Coïncidence du calendrier, le Conseil de l’Europe, une institution indépendante qui n’appartient pas à l’UE, a dénoncé, jeudi, dans un nouveau rapport, une « généralisation » des refoulements aux frontières de l’union.
Le Conseil pointe plusieurs pays en particulier : la Croatie, l’Italie, l’Autriche, la Hongrie, la Pologne, la Lituanie, la Lettonie, la Grèce, Chypre, la Turquie, la Bulgarie ou encore la France et l’Espagne. Ces 13 États sont vivement critiqués pour avoir renvoyé, vers les pays voisins, des migrants qui tentaient d’entrer sur leur territoire, sans leur laisser la possibilité de déposer une demande de protection.

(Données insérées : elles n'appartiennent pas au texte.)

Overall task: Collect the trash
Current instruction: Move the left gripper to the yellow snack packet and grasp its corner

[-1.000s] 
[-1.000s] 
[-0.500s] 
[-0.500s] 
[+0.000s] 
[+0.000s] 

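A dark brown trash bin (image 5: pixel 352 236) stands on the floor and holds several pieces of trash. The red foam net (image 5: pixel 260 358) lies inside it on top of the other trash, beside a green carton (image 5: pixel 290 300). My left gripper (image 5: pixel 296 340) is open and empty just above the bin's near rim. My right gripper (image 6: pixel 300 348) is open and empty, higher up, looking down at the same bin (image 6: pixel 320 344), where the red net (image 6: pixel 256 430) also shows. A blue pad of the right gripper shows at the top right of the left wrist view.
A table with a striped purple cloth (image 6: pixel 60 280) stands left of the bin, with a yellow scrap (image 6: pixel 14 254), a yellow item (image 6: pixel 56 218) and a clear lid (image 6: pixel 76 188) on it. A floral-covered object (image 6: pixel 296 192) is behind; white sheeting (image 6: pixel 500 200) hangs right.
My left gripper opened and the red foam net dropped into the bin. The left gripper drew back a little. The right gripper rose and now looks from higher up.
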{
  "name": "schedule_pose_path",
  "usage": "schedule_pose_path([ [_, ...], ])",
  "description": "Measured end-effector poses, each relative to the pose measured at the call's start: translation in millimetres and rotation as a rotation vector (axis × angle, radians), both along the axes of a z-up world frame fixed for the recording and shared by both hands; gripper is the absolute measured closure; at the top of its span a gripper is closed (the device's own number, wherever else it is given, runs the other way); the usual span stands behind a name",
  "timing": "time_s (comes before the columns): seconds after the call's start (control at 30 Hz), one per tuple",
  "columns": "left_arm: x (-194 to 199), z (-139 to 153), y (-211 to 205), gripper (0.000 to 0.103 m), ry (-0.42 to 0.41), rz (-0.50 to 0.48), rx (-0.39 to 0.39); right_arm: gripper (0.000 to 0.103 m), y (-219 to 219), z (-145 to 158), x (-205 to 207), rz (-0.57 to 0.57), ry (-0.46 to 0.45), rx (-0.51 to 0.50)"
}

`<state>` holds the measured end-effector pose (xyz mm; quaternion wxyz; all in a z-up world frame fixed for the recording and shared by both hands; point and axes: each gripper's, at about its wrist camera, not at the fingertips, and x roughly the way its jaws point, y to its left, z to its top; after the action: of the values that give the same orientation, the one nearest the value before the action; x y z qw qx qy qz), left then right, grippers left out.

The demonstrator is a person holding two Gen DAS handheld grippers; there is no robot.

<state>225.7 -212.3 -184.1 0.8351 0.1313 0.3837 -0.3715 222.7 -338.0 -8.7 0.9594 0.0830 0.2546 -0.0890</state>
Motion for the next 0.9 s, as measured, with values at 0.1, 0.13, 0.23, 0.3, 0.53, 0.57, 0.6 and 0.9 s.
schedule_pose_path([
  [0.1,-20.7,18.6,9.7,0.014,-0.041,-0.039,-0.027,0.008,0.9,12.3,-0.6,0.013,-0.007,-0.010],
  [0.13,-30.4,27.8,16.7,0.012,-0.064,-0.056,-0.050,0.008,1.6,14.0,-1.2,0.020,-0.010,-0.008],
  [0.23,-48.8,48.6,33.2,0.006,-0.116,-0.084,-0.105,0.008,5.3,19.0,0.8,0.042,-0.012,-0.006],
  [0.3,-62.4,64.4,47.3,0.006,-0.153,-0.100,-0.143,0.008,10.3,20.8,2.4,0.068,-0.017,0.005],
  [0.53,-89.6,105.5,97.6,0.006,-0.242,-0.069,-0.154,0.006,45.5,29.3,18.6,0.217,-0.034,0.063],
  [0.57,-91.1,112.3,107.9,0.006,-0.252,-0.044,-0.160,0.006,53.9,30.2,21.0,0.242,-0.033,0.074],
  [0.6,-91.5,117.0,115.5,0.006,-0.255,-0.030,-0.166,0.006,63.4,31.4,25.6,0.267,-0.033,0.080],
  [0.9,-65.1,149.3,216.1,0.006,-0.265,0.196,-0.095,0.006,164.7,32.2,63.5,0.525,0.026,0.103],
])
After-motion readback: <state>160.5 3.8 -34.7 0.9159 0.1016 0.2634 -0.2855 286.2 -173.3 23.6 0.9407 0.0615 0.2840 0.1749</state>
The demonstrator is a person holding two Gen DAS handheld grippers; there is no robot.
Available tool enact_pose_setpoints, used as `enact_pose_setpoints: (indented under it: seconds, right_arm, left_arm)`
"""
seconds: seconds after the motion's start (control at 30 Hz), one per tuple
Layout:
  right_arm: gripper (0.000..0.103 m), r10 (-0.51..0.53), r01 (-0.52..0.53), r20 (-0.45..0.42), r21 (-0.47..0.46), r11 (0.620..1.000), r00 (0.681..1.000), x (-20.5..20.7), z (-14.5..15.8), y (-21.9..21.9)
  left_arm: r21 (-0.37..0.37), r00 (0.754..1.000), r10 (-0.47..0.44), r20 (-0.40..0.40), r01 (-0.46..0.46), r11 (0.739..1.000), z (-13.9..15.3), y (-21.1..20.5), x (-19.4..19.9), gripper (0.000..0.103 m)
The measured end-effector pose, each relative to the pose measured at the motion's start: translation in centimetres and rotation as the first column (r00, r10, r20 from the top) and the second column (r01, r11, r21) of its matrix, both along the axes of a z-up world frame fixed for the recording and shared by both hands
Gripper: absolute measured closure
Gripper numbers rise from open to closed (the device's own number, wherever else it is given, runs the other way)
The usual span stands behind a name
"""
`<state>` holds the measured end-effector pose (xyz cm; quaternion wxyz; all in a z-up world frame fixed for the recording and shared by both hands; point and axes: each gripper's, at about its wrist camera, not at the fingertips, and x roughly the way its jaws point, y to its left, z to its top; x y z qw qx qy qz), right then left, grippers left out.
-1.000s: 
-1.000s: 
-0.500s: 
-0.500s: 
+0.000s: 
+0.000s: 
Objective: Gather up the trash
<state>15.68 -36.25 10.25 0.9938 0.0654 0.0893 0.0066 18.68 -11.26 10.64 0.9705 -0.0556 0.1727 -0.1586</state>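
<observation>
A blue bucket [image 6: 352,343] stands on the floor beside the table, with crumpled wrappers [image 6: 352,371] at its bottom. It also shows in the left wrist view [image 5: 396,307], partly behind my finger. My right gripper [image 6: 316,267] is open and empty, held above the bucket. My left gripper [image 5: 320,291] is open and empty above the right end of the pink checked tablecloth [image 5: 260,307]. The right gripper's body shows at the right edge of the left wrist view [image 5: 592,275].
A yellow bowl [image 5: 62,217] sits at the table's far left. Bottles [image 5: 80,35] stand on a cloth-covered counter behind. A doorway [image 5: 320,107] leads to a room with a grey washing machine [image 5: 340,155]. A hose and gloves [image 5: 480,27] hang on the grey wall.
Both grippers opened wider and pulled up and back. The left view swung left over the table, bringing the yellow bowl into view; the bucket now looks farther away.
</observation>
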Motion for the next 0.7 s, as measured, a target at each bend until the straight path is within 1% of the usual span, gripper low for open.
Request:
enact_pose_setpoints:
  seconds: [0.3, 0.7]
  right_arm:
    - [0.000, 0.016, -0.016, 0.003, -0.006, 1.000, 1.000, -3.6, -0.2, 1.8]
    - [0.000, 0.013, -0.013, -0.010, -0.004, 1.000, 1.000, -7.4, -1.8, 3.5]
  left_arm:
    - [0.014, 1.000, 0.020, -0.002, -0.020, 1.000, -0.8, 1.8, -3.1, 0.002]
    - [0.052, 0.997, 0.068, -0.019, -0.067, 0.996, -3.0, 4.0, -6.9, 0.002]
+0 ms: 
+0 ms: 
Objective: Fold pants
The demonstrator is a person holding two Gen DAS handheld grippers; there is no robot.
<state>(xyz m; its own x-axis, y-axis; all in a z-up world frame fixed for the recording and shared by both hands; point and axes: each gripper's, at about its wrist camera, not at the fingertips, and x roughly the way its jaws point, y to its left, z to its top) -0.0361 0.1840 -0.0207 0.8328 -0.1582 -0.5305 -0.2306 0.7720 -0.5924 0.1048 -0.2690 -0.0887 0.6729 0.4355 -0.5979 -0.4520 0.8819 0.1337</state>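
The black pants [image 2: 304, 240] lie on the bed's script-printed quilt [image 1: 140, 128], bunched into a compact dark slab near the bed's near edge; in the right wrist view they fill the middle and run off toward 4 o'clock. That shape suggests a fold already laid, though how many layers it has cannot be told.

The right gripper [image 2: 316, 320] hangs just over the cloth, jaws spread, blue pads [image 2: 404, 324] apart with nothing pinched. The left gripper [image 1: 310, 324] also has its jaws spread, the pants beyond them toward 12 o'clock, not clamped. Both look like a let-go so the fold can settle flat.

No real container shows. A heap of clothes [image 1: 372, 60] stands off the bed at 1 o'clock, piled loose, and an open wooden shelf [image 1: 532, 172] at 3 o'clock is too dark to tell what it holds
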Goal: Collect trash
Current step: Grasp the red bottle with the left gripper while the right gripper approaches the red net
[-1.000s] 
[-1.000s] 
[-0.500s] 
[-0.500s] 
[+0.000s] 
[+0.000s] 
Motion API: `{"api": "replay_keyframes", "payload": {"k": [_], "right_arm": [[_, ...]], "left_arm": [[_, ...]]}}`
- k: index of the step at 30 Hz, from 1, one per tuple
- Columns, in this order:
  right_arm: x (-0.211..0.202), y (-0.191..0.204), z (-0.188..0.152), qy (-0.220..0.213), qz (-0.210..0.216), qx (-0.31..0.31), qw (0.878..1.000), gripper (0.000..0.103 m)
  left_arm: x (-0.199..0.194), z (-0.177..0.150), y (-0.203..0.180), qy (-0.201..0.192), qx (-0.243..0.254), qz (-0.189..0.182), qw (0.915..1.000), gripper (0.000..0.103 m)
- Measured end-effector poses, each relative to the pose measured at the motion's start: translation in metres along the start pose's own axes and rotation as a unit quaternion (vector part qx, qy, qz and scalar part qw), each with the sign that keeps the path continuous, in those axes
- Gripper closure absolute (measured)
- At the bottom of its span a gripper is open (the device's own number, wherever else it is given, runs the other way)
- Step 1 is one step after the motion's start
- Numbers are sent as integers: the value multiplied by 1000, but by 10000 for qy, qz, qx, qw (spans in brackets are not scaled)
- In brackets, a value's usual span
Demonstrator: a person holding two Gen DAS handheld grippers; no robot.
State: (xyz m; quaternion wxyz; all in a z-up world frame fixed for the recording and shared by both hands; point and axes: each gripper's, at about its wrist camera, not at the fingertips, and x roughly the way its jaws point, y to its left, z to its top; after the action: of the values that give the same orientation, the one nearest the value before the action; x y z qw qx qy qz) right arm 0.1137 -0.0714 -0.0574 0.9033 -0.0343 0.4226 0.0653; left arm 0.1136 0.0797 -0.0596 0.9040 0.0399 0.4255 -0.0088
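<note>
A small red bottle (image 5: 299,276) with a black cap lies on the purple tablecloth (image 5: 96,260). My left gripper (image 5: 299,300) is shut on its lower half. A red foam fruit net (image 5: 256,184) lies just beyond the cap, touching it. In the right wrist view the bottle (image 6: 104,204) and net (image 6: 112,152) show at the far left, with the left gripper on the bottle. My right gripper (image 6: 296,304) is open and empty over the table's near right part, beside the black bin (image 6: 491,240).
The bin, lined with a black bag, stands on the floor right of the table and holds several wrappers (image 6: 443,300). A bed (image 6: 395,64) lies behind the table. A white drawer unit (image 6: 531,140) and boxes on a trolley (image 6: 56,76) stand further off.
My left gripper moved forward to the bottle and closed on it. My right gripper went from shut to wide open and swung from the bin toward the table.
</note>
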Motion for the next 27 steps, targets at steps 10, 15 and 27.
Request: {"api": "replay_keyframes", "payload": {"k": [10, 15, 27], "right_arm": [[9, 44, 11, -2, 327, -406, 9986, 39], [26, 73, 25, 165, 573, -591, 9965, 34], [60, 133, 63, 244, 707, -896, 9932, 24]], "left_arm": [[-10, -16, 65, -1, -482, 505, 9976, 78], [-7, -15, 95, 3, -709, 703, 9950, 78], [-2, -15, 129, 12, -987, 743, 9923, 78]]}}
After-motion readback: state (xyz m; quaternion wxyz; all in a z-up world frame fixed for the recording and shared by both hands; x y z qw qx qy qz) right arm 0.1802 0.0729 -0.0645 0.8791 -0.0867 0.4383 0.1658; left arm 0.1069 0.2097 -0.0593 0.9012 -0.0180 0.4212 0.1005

Le document s’appuie sur des rapports d’ONG qui ont, par exemple, dénombré entre 50 et 130 procédures de refoulement par jour pendant l’été 2020, et jusqu’à 170 en octobre de la même année, entre la France et l’Italie, dans le département français des Alpes maritimes.
« La situation actuelle montre que les graves violations des droits humains, devenues un élément essentiel des méthodes de contrôle aux frontières des États membres, sont cruelles, contradictoires et contreproductives », a dénoncé la Commissaire du Conseil de l’Europe pour les droits de l’Homme, Dunja Mijatovic.